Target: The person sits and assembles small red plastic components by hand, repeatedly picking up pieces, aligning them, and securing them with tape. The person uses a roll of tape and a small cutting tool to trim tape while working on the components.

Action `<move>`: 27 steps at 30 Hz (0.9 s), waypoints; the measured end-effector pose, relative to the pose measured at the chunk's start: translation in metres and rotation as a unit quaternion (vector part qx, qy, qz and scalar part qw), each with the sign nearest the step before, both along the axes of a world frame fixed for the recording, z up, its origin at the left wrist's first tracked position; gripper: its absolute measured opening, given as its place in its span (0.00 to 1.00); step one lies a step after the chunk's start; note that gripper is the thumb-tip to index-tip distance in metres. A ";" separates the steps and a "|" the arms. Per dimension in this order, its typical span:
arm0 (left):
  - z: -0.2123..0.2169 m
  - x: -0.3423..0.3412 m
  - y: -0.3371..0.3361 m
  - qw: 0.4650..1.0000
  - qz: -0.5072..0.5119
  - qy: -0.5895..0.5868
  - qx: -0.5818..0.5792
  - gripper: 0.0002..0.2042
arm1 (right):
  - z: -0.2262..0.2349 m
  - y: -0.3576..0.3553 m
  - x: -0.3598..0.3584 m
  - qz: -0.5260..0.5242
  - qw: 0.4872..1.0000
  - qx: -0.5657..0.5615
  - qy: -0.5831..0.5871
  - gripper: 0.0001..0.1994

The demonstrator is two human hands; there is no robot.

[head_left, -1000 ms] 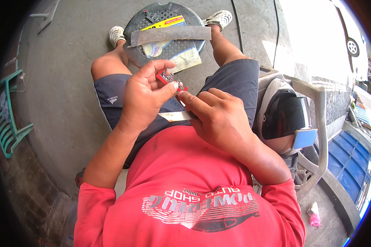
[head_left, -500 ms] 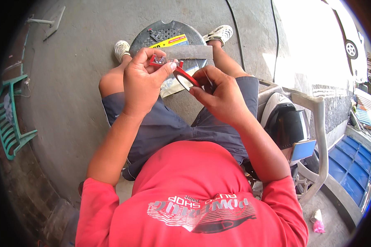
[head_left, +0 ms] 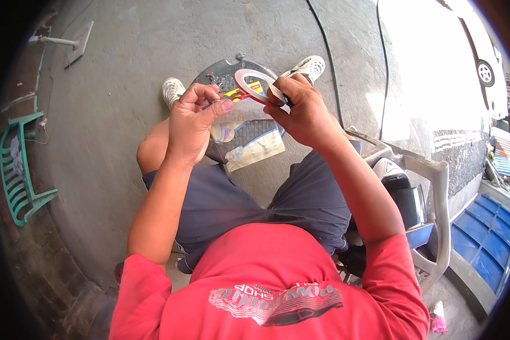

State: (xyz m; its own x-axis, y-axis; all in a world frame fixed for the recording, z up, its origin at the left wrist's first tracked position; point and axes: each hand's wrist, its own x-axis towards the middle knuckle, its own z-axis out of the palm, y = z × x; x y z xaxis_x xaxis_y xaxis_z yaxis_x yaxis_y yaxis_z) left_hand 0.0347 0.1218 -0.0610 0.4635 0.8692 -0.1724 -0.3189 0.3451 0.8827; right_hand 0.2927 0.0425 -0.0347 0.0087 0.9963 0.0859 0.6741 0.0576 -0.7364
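Observation:
My left hand (head_left: 191,122) pinches a small piece, mostly covered by the fingers, with red showing along it. My right hand (head_left: 301,110) grips a roll of tape (head_left: 245,75), a thin white ring with red on its edge, tilted up between the hands. A red strip (head_left: 241,97) spans from the roll to my left fingers. A dark object with a pale flat part (head_left: 276,92) also sits in my right hand; its kind is unclear. Beneath the hands stands a round dark stool (head_left: 205,72) bearing a yellow packet (head_left: 257,86) and small dark bits (head_left: 214,79).
A clear printed plastic bag (head_left: 256,152) hangs over the stool's near side. To my right are a pale plastic chair (head_left: 441,198) and a black-and-white object (head_left: 403,195). A green chair (head_left: 20,170) is at far left. Dark cables (head_left: 330,51) cross the floor.
The tape roll has turned and risen, its ring now facing up. My hands have moved slightly. The grey flat plate seen beyond my hands no longer shows, and the bag is more exposed.

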 end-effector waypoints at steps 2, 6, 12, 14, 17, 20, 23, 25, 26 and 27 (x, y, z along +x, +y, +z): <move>-0.003 -0.002 0.003 1.000 -0.020 0.000 0.018 0.12 | -0.011 0.010 0.006 0.021 0.999 0.048 -0.016 0.14; -0.009 -0.001 0.015 0.994 -0.042 0.067 0.072 0.12 | -0.029 0.028 0.019 0.051 0.991 0.077 -0.100 0.14; -0.015 0.014 0.015 0.998 0.025 0.041 0.037 0.13 | -0.034 0.040 0.013 0.086 0.994 0.054 -0.047 0.14; -0.019 0.013 0.013 0.999 0.010 0.004 0.033 0.14 | -0.044 0.041 0.016 0.067 0.996 0.044 -0.038 0.14; -0.017 0.005 0.021 0.986 -0.070 0.068 0.134 0.15 | -0.047 0.044 0.027 0.052 0.996 0.025 -0.065 0.13; -0.006 0.003 0.027 0.969 -0.110 0.105 0.196 0.15 | -0.043 0.051 0.034 0.069 0.994 0.052 -0.070 0.13; -0.004 0.006 0.026 0.956 -0.071 0.142 0.248 0.13 | -0.032 0.056 0.035 0.089 0.991 0.047 -0.090 0.13; -0.003 0.008 0.024 0.948 -0.042 0.154 0.275 0.13 | -0.025 0.058 0.034 0.096 0.990 0.038 -0.097 0.13; -0.003 0.009 0.022 0.943 -0.028 0.161 0.289 0.13 | -0.022 0.058 0.033 0.097 0.990 0.046 -0.093 0.14; -0.004 0.009 0.021 0.938 -0.008 0.170 0.303 0.12 | -0.018 0.056 0.031 0.097 0.990 0.054 -0.089 0.15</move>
State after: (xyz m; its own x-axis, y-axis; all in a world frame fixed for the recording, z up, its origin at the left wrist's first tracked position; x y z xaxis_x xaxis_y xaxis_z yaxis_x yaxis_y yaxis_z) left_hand 0.0438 0.1432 -0.0654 0.4852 0.8485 0.2115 0.0176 -0.2513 0.9678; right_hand 0.3240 0.0989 -0.0527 -0.2076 0.9626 0.1741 0.7610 0.2707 -0.5895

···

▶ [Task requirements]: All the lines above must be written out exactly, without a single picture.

▶ [Solution for this problem]:
Target: The person sits and assembles small red plastic components by hand, repeatedly picking up pieces, aligning them, and securing them with tape. The person uses a roll of tape and a small cutting tool to trim tape while working on the components.

Action `<move>`: 27 steps at 30 Hz (0.9 s), waypoints; the measured end-effector pose, relative to the pose measured at the chunk's start: translation in metres and rotation as a unit quaternion (vector part qx, qy, qz and scalar part qw), each with the sign nearest the step before, both along the axes of a world frame fixed for the recording, z up, its origin at the left wrist's first tracked position; gripper: its absolute measured opening, given as its place in its span (0.00 to 1.00); step one lies a step after the chunk's start; note that gripper is the thumb-tip to index-tip distance in metres. A ";" separates the steps and a "|" the arms. Per dimension in this order, its typical span:
arm0 (left):
  - z: -0.2123..0.2169 m
  - x: -0.3423..0.3412 m
  - y: -0.3371..0.3361 m
  - qw: 0.4650..1.0000
  - qz: -0.5072..0.5119
  - qy: -0.5895..0.5868
  - qx: -0.5818..0.5792
  - gripper: 0.0002..0.2042
arm1 (right):
  - z: -0.2262..0.2349 m
  - y: -0.3576..0.3553 m
  - x: -0.3598..0.3584 m
  - qz: -0.5260..0.5242
  - qw: 0.4872..1.0000
  - qx: -0.5657..0.5615
  - qy: -0.5831..0.5871
  - gripper: 0.0001..0.1994

The demonstrator is two human hands; there is no robot.

[head_left, -1000 ms] 
[head_left, -500 ms] 
[head_left, +0 ms] 

State: (xyz m; its own x-axis, y-axis; all in a world frame fixed for the recording, z up, its origin at the left wrist's first tracked position; point and axes: each hand's wrist, its own x-axis towards the middle knuckle, its own z-axis out of the palm, y = z × x; x y z xaxis_x xaxis_y xaxis_z yaxis_x yaxis_y yaxis_z) left_hand 0.0347 0.1218 -0.0610 0.4635 0.8692 -0.1724 -0.3189 0.3451 0.8827; right_hand 0.2927 0.0425 -0.0347 0.0087 0.9963 0.0859 0.6741 0.0576 -0.7364
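Observation:
My left hand (head_left: 191,122) pinches a small piece, mostly covered by the fingers, with red showing along it. My right hand (head_left: 301,110) grips a roll of tape (head_left: 245,75), a thin white ring with red on its edge, tilted up between the hands. A red strip (head_left: 241,97) spans from the roll to my left fingers. A dark object with a pale flat part (head_left: 276,92) also sits in my right hand; its kind is unclear. Beneath the hands stands a round dark stool (head_left: 205,72) bearing a yellow packet (head_left: 257,86) and small dark bits (head_left: 214,79).
A clear printed plastic bag (head_left: 256,152) hangs over the stool's near side. To my right are a pale plastic chair (head_left: 441,198) and a black-and-white object (head_left: 403,195). A green chair (head_left: 20,170) is at far left. Dark cables (head_left: 330,51) cross the floor.
The tape roll has turned and risen, its ring now facing up. My hands have moved slightly. The grey flat plate seen beyond my hands no longer shows, and the bag is more exposed.
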
 end-effector waypoints at steps 2, 6, 12, 14, 17, 20, 23, 25, 26 and 27 (x, y, z along +x, +y, +z): <move>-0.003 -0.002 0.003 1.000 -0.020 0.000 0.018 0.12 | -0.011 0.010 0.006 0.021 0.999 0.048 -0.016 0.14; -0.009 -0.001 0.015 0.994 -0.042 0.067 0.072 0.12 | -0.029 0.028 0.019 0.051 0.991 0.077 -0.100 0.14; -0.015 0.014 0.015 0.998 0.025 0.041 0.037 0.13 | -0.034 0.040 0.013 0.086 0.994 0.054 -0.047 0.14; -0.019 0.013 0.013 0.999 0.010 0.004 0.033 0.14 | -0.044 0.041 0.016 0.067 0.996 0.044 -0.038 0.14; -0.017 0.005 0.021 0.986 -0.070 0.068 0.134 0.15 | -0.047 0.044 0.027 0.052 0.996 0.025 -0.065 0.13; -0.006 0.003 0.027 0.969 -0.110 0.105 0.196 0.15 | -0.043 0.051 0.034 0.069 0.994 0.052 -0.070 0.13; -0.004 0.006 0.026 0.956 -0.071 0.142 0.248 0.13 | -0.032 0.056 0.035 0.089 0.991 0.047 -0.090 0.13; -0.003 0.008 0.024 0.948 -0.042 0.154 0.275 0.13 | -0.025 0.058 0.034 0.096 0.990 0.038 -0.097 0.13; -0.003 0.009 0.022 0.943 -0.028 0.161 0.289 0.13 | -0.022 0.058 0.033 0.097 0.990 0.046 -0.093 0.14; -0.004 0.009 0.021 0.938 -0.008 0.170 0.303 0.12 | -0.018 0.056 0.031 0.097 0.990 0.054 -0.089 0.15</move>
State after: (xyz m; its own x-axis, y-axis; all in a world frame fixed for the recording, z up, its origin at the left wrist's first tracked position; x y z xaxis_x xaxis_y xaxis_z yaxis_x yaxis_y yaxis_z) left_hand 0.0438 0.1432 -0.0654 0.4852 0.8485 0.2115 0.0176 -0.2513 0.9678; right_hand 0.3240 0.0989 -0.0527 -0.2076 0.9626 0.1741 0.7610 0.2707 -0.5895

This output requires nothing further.